Each index record appended to the index is content hashed, and if during later parsing the hash does not match the contents the record is ignored. If after power loss the end of the index is trashed, the solution below will replay the history of transactions from the beginning, skipping any deallocated extents, until it finds the most recent complete undamaged index which does not refer to damaged blobs (see below).
store/large_blob_store
store/large_blob_store.ecc
We don't implement the large blob store in the solution below to
keep the code brief, however it is intended to house any blob sized
4Kb or above as memory maps are a much superior way of working
with larger values and keeping large blobs separately makes extent
fragmentation from hole punching much less expensive. Unlike the
other files, the large blob store is not necessarily always atomic
appended, a deallocated extent might be reallocated for example.
This eliminates the problem of ever exceeding a 2^64
maximum file size.
Each large blob is always aligned to a 4Kb boundary to allow memory mapping. The large blob store is quite stupid and contains no metadata at all — it relies on the small blob store for all metadata. This stupidity, and the fact it is a separate file, allows you to speculatively allocate new blob value storage before a new value is written such that one writes directly into the final storage from the beginning with no unneeded memory copying. One then either commits the new value or throws it away by punching a hole over it. You will notice below that each blob keeps an age from a monotonically increase count based on updates, this is used to keep a blob pinned into existence for a period even if it is not in use.
In short, the large blob file provides a large number of useful optimisations, but is not strictly speaking necessary. You could just use the small blob file for all blobs, and that is what this simplified implementation does for brevity.
You are probably curious about the ECC file. The ECC file is a
SECDED 32784,32768 Hamming code, so 16 bits (2 bytes) of ECC per
4096 bytes. This file allows single bit flips to be healed which
can save a blob from being invalidated due to failing its hash
check. We don't bother using this for either the index or the small
blob store as almost all bit flips seen in a computer system stem
from non-ECC RAM rather than long term storage, and the overhead
of ECC calculation is probably not worth it except for large BLOBs
given the statistical chance of a bit flip. AFIO provides a very
fast SECDED implementation in afio::utils::secded_ecc<>
.
store/small_blob_store
The small blob store is where all the blob values live. To add a new value, one simply constructs a blob value record and atomically appends it in a single shot. Each blob has a hash of its content, and if the hash does not match its contents it is considered invalid and pending deallocation via hole punching.
The operations involved in opening a data store for use become these:
index
and small_blob_store
files.
index
and small_blob_store
files into a second open handle.
index
or small_blob_store
files have zero length, atomic append into each their 32 byte header.

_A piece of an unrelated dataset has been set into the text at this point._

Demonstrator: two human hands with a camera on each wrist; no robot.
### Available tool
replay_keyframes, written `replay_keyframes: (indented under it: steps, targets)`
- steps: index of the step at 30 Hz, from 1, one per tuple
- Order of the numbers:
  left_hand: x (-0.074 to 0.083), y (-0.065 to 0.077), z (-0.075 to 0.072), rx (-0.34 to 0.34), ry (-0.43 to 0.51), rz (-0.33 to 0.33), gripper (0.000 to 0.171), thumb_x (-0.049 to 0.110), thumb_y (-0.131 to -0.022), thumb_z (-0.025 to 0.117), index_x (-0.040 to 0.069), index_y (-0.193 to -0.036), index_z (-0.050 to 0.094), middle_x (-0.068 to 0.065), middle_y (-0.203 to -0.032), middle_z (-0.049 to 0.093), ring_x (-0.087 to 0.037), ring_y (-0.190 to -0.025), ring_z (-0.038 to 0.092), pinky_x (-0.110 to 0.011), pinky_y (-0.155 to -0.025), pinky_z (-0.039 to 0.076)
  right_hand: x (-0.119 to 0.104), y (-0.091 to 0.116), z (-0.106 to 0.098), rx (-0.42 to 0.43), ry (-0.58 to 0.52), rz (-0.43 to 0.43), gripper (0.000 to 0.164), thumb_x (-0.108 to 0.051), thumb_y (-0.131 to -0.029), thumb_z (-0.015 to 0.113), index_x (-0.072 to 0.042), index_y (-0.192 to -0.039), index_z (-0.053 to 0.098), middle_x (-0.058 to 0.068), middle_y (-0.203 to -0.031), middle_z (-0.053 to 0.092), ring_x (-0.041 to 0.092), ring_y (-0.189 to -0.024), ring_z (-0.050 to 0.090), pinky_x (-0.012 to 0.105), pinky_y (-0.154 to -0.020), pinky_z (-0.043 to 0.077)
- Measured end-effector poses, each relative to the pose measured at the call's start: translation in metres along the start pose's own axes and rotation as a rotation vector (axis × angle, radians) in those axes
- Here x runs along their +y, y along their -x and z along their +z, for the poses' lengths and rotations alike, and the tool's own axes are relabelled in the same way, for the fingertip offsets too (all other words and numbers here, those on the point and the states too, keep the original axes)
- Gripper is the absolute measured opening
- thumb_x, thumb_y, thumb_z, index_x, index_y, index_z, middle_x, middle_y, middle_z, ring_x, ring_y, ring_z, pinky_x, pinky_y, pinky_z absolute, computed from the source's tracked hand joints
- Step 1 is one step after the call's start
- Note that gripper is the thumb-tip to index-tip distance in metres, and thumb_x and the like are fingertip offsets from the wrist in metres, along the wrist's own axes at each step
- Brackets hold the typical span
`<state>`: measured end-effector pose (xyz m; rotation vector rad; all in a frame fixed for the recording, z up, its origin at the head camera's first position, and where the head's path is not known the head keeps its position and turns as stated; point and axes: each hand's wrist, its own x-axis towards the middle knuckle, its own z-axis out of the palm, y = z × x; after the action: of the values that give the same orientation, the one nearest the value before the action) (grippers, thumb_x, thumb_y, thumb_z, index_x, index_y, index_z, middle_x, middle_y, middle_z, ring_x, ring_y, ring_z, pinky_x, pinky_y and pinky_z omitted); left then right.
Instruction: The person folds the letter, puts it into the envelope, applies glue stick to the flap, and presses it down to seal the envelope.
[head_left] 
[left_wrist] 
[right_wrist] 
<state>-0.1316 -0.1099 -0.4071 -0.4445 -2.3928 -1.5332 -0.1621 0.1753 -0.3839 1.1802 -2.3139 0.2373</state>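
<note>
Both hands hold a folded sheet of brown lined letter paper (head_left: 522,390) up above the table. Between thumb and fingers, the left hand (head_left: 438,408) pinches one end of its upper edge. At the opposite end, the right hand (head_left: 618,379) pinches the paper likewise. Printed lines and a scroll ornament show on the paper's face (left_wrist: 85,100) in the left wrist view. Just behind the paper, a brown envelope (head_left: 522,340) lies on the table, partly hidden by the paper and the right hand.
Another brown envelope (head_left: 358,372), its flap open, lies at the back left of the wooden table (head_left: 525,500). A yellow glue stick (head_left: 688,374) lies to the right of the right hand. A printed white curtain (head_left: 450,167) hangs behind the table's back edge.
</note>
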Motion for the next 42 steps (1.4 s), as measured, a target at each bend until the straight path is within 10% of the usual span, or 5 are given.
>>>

This is racy, but safe as spurious additional 32 byte headers are
ignored by the parsing code.
index
or small_blob_store
files specify a last known length which is greater than the size
reported by the operating system, or the last good index specified
by the header points to a corrupted index, we consider either or
both to be dirty. We firstly replay the small blob store from the
beginning, skipping any deallocated extents, and we atomic append
a blob store index (a map of content hashes to offsets in either
the small or large blob store), updating the header to point at the
new blob store index.
We then replay the index from the beginning, skipping any deallocated extents, matching off valid index records against our most recently generated blob store index. We choose the last uncorrupted index which does not refer to hashes of unavailable content.
If two processes concurrently open the same dirty data store and both repair the store, you will note that the above healing process is invariant to concurrent heals. Again, the parsing code correctly skips spurious atomic writes.
The operations involved for reading a key-value:
The operations involved for writing a key-value:
async_zero()
.
We always leave around a few thousand indices for replay after sudden
power loss.
It may now seem that there is a big race condition in between atomic appends of a new canonical index for either store and the updating of the header at the front of the file. This is correct, but is solved by the following index parsing algorithm for both store files:
In other words, a racily written hint adds a small bit of work to the parser, but nothing important. All we care is that it is approximately correct.
We don't implement item deletion as we didn't in either of the previous two generation key-value stores, however if one were to implement it it would have these operations:
async_zero()
.
The extents to be deallocated are calculated by walking the small
blob index and keeping a record of extents not referred to (i.e.
the gaps between blobs stored). For each of those containing an aligned
4Kb quantity or more we rewrite the record header to have any parser
skip the deallocated extent, and deallocate the rest.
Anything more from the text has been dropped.